= Problem requirements =
Each of the records must appear again, exactly as it was written.

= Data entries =
----

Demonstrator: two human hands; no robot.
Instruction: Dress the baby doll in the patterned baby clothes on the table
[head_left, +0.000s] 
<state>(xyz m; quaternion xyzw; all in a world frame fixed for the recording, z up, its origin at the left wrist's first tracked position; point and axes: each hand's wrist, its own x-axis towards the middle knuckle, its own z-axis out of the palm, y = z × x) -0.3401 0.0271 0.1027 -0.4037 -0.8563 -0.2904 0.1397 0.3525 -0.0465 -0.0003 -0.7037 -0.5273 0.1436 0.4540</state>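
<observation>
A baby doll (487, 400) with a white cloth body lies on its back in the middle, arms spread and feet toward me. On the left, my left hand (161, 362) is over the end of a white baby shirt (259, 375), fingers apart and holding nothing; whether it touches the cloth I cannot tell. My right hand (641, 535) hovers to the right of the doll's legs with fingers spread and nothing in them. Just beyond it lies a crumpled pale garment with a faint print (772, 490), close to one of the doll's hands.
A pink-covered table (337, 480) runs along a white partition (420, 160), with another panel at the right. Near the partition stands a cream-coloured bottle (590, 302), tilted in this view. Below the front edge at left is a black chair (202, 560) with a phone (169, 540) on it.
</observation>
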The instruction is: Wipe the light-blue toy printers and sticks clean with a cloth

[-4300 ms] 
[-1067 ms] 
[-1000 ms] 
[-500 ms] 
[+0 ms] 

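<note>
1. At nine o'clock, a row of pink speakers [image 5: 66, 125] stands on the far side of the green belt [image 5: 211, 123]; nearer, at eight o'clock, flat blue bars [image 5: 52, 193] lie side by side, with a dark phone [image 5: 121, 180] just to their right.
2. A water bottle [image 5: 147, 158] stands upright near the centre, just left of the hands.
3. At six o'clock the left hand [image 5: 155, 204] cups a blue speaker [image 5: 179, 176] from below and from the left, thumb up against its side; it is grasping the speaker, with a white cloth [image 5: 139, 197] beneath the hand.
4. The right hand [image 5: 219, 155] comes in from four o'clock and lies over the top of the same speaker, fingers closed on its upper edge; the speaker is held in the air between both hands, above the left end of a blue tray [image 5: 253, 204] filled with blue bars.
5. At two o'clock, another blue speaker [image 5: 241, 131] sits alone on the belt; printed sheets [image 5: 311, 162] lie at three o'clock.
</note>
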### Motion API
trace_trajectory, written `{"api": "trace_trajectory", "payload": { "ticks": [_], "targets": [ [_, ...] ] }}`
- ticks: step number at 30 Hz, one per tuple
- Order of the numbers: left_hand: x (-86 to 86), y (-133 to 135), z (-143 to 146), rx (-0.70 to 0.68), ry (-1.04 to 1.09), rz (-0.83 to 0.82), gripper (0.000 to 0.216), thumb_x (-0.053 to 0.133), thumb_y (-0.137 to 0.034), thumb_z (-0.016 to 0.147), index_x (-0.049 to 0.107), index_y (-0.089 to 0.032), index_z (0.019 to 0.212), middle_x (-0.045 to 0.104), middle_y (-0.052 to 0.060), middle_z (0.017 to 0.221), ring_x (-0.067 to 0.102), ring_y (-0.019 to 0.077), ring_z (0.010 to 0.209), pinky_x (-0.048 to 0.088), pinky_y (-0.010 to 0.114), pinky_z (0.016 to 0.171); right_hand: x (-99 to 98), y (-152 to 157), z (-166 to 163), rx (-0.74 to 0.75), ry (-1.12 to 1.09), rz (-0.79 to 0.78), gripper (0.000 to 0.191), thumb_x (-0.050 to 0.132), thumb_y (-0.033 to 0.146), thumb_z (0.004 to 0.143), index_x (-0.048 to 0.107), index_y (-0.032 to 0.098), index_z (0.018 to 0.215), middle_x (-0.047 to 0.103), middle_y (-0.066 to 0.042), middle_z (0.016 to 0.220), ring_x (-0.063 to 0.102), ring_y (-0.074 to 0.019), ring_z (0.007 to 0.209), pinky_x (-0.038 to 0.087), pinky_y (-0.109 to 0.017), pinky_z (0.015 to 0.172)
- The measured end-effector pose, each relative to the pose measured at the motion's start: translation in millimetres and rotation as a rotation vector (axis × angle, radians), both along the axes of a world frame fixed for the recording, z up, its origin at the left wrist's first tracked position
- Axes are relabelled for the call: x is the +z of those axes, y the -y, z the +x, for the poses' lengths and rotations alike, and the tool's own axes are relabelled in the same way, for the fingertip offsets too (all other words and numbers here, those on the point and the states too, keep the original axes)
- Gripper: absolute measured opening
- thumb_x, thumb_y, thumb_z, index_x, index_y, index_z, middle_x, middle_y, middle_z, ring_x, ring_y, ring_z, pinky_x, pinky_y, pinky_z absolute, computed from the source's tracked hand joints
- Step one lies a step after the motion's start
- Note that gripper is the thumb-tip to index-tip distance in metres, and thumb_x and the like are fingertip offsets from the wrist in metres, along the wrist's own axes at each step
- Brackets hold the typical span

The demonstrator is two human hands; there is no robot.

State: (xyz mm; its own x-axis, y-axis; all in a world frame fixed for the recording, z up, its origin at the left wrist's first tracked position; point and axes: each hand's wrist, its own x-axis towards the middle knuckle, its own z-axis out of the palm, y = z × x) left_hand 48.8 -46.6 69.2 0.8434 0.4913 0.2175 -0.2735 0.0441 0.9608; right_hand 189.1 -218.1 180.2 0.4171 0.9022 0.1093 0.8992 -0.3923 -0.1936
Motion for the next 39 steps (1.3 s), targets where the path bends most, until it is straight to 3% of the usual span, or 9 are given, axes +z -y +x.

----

= Written answer =
Demonstrator: two human hands; no robot.
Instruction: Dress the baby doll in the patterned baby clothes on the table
[head_left, +0.000s] 
<state>(xyz m; quaternion xyzw; all in a world frame fixed for the recording, z up, its origin at the left wrist's first tracked position; point and axes: each hand's wrist, its own x-axis towards the middle knuckle, its own z-axis out of the palm, y = z × x) -0.3401 0.0271 0.1027 -0.4037 -0.8563 -0.2904 0.1397 0.3525 -0.0465 -0.0003 -0.7037 -0.5273 0.1436 0.4540</state>
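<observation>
A baby doll (487, 400) with a white cloth body lies on its back in the middle, arms spread and feet toward me. On the left, my left hand (161, 362) is over the end of a white baby shirt (259, 375), fingers apart and holding nothing; whether it touches the cloth I cannot tell. My right hand (641, 535) hovers to the right of the doll's legs with fingers spread and nothing in them. Just beyond it lies a crumpled pale garment with a faint print (772, 490), close to one of the doll's hands.
A pink-covered table (337, 480) runs along a white partition (420, 160), with another panel at the right. Near the partition stands a cream-coloured bottle (590, 302), tilted in this view. Below the front edge at left is a black chair (202, 560) with a phone (169, 540) on it.
</observation>
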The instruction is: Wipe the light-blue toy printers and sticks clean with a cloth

[-4300 ms] 
[-1067 ms] 
[-1000 ms] 
[-500 ms] 
[+0 ms] 

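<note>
1. At nine o'clock, a row of pink speakers [image 5: 66, 125] stands on the far side of the green belt [image 5: 211, 123]; nearer, at eight o'clock, flat blue bars [image 5: 52, 193] lie side by side, with a dark phone [image 5: 121, 180] just to their right.
2. A water bottle [image 5: 147, 158] stands upright near the centre, just left of the hands.
3. At six o'clock the left hand [image 5: 155, 204] cups a blue speaker [image 5: 179, 176] from below and from the left, thumb up against its side; it is grasping the speaker, with a white cloth [image 5: 139, 197] beneath the hand.
4. The right hand [image 5: 219, 155] comes in from four o'clock and lies over the top of the same speaker, fingers closed on its upper edge; the speaker is held in the air between both hands, above the left end of a blue tray [image 5: 253, 204] filled with blue bars.
5. At two o'clock, another blue speaker [image 5: 241, 131] sits alone on the belt; printed sheets [image 5: 311, 162] lie at three o'clock.
</note>
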### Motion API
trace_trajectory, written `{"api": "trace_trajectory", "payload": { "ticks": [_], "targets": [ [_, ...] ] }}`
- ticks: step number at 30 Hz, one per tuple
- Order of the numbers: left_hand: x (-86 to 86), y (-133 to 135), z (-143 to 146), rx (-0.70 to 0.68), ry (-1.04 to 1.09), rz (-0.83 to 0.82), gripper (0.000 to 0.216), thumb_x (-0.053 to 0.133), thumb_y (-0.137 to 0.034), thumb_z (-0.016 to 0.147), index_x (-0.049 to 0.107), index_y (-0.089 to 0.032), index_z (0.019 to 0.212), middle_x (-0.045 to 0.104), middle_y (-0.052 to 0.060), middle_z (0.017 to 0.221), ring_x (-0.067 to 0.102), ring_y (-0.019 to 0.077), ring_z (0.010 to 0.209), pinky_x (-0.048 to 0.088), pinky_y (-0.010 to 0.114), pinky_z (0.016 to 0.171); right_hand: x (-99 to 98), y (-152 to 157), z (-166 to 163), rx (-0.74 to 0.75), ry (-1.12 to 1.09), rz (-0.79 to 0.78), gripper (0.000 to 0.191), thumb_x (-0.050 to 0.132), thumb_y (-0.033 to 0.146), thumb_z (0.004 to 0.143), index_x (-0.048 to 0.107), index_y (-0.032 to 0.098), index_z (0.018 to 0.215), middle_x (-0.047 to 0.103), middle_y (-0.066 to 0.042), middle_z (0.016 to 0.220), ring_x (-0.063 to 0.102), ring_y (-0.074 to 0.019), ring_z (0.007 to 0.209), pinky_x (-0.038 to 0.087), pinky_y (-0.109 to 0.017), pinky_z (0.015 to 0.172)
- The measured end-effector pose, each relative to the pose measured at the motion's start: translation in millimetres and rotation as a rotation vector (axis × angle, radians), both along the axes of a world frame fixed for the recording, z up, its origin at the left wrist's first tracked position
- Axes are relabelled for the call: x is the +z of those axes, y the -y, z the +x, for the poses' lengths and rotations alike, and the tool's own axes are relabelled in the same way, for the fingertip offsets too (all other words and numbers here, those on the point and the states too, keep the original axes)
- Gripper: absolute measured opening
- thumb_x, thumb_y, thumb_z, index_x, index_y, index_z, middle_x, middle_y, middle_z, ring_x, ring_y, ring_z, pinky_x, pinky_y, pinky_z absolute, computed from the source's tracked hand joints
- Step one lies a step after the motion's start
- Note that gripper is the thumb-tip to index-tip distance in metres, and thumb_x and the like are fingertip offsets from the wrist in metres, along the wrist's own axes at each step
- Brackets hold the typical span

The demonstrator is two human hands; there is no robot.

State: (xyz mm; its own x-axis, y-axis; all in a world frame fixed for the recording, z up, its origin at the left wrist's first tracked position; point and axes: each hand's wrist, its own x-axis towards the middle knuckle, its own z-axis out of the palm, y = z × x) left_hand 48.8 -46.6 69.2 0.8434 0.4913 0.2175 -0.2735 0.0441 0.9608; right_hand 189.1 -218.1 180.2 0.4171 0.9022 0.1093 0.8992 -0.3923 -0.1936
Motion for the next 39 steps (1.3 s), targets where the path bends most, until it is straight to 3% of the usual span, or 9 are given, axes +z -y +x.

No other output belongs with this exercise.